Though I had to fight temptation to pick white anyway because I thought that
"might be" what more l33t people would think is better..

------
leeoniya
she also has a hilarious cat face detection lib / trained network
[http://harthur.github.io/kittydar/](http://harthur.github.io/kittydar/)

i opened this issue 2 years ago:
[https://github.com/harthur/kittydar/issues/3](https://github.com/harthur/kittydar/issues/3)
;)

------
nacs
Link to Github repo that contains more info since it doesn't seem to be linked
there for some reason:
[https://github.com/harthur/brain](https://github.com/harthur/brain)

------
pornel
It's nice and easy to use. On a hackathon I've used it to translate outputs
from an accelerometer and gyroscope into "lightsaber" moves (feeding it a
sliding window of half a second of samples).

------
vanderZwan
I am colourblind.
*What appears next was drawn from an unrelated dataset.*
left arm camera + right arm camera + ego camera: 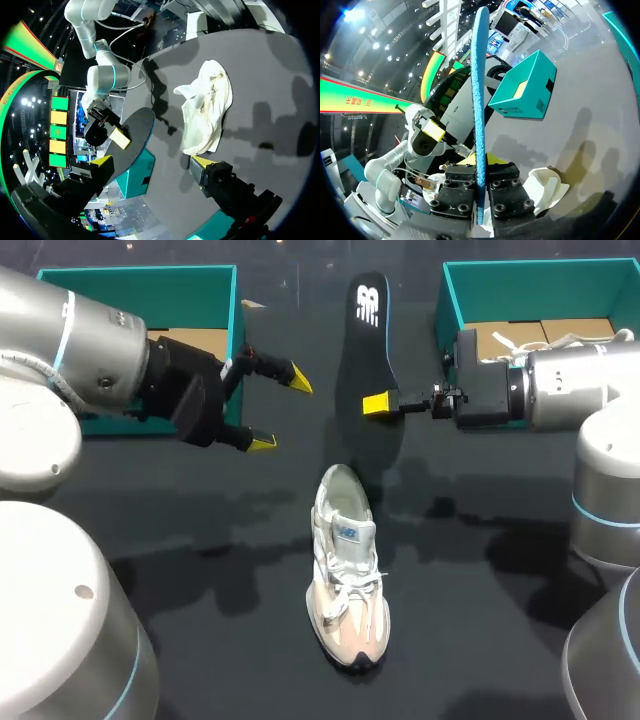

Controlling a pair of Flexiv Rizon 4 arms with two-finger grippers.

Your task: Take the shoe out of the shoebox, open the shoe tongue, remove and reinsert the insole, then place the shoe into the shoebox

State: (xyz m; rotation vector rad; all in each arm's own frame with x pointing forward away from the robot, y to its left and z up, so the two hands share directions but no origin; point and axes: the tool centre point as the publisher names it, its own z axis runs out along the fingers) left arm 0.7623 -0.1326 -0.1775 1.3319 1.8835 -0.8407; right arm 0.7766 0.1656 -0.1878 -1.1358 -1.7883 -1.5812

I feel like this demo has potential somehow. Let's say we
have a "standardised" colour contrast formula on one side, and the one trained
for my preferred colour contrast or the other. Could that somehow be used to
create a customised Daltoniser?

[http://www.vischeck.com/daltonize/](http://www.vischeck.com/daltonize/)

------
judk
How does it get the YIQ color? It seems to arbitrarily pick a background
color.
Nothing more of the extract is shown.